08. Mai 2022: Kein Tag des Schweigens

Steffen Dittes

Der 8. Mai hat in jedem Jahr für viele Menschen sehr unterschiedliche Bedeutungen. In erster Linie ist der 8. Mai ein Tag des Erinnerns, ein Tag des Gedenkens an die Opfer des deutschen Faschismus und des Zweiten Weltkriegs. Dieser Tag erinnert auch an die Opfer, die die Alliierten Armeen erbracht haben, um die Welt vom Faschismus zu befreien. Der 8. Mai ist aber auch ein Tag, der uns in die Verantwortung setzt, dass wir uns mit unserer eigenen Geschichte auseinandersetzen und uns auch die Frage stellen: Wie konnte in einer Gesellschaft ein derartig singuläres Verbrechen erwachsen?

Und eben nicht den Widerstand in der gesamten Breite der Gesellschaft hervorrufen? Und das stellt uns auch die Frage nach unserer heutigen Verantwortung, alles dafür zu tun, dass sich solche Verbrechen nicht noch einmal wiederholen. Der 8. Mai ist aber auch für viele Menschen, insbesondere für die junge Generation, ein Tag zum Feiern, weil dieser Tag der 8. Mai 1945 dokumentiert, dass die Welt vom Hitlerfaschismus befreit worden ist und dass es praktisch die Grundlage dafür dass sich Demokratie und Freiheit bei allen Widersprüchen in Europa entwickeln konnte.

Der Mehrdeutigkeit dieses Tages ging eine lange Zeit der Auseinandersetzung um die Bedeutung dieses Tages voraus. Es brauchte bis zum Jahr 1985, bis ein Bundespräsident erstmalig vom Tag der Befreiung reden konnte. Und er erntete damals auch noch sehr viel Widerspruch, auch aus der Breite der Gesellschaft heraus, weil man einen Tag der Niederlage nicht feiere.
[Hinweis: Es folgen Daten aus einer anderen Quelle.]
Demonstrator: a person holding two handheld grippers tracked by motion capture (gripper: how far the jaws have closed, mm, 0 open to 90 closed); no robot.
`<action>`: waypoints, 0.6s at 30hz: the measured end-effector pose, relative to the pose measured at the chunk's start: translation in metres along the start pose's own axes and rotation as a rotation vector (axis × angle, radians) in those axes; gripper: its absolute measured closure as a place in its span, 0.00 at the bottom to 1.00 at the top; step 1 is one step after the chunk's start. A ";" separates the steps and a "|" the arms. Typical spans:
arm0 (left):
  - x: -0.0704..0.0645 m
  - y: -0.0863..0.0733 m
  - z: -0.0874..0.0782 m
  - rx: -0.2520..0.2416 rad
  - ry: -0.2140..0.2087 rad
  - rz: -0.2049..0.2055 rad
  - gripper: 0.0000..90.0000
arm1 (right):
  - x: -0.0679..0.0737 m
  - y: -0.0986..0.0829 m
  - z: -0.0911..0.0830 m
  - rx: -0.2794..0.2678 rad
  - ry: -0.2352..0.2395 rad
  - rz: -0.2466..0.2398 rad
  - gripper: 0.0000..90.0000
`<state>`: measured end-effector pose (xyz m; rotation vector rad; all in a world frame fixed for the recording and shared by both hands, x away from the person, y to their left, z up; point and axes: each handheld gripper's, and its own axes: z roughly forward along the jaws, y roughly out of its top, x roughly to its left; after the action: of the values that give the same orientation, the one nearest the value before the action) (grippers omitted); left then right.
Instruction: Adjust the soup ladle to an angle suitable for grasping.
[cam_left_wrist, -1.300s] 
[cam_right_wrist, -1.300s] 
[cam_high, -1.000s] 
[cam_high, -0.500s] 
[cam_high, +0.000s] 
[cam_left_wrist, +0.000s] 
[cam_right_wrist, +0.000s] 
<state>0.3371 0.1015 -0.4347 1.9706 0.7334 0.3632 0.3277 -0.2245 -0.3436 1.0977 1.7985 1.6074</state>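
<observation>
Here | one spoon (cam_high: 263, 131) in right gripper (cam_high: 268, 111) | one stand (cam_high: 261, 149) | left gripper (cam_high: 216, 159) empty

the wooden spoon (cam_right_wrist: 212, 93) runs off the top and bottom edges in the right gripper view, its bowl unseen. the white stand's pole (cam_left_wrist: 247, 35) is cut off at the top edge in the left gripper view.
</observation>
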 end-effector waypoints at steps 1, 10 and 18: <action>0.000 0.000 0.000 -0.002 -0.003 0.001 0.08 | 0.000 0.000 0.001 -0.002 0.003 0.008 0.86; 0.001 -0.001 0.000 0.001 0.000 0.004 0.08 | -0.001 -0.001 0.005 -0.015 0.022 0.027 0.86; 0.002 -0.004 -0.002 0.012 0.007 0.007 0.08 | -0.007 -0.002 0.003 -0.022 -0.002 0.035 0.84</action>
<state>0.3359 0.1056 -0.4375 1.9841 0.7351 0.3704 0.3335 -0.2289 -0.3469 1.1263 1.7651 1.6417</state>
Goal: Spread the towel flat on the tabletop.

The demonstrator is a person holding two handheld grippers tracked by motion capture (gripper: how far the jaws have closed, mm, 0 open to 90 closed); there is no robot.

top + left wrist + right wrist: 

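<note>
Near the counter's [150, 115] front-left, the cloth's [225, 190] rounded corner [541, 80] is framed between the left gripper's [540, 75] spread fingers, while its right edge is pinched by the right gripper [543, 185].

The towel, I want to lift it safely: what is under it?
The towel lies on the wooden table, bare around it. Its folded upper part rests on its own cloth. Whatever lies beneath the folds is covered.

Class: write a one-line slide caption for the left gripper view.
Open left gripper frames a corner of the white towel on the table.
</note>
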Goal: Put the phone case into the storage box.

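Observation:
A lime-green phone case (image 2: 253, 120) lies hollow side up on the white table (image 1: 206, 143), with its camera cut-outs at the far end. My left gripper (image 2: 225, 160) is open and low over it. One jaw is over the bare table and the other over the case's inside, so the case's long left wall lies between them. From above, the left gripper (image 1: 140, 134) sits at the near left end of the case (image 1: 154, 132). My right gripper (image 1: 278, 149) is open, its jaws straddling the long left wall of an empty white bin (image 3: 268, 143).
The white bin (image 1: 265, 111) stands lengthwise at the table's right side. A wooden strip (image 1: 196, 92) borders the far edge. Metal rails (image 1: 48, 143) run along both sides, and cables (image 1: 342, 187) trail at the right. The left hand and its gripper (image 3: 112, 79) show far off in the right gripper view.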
Und es braucht 15 weitere Jahre, bis ein Bundeskanzler dann schließlich feststellte, dass das doch selbstverständlich ist und keiner mehr in Frage stelle, dass der 8. Mai 1945 ein Tag der Befreiung gewesen ist.

Der 8. Mai in diesem Jahr ist aber auch ein besonderer Tag, der uns zum Nachdenken bringt. Am 8. Mai 1945 haben sich viele geschworen, alles dafür zu tun, dass Krieg sich nie wieder wiederholen wird. Und wir erleben heute eine aus meiner Sicht besondere historische Tragik, dass diejenigen, die die Hauptlast zur Befreiung vom Faschismus getragen haben, und diejenigen, die die meisten Opfer im Zweiten Weltkrieg über sich ergehen lassen mussten, heute Kriegsverbrechen in der Ukraine begehen.

Wir müssen begreifen, dass die Sowjetunion, die Rote Armee, in der sehr viel mehr als nur Russen gekämpft haben und die Welt vom Faschismus befreit haben, nicht vergleichbar ist mit der Armee, die heute in der Ukraine völkerrechtswidrig einen Angriffskrieg führt. Und ich finde es eine besondere Verantwortung von uns, hier in der Bundesrepublik, den 8. Mai nach wie vor als das zu begehen, was er ist: ein Tag der Befreiung vom Faschismus.

Aber es ist eben auch ein Tag im Jahr 2022, der uns in die Verantwortung setzt, auch zu sagen, dass das, was die Häftlinge in Buchenwald bei deren Befreiung geschworen haben, für eine Welt sich einzusetzen, voller Frieden und Freiheit, nach wie vor Bestand hat. Und laut gesagt werden muss. In diesem Jahr ist der 8. Mai ein Tag des Erinnerns, aber auch ein Tag, an dem wir das Wort erheben, den Krieg zu beenden und Russland aufzufordern, sich aus der Ukraine zurückzuziehen.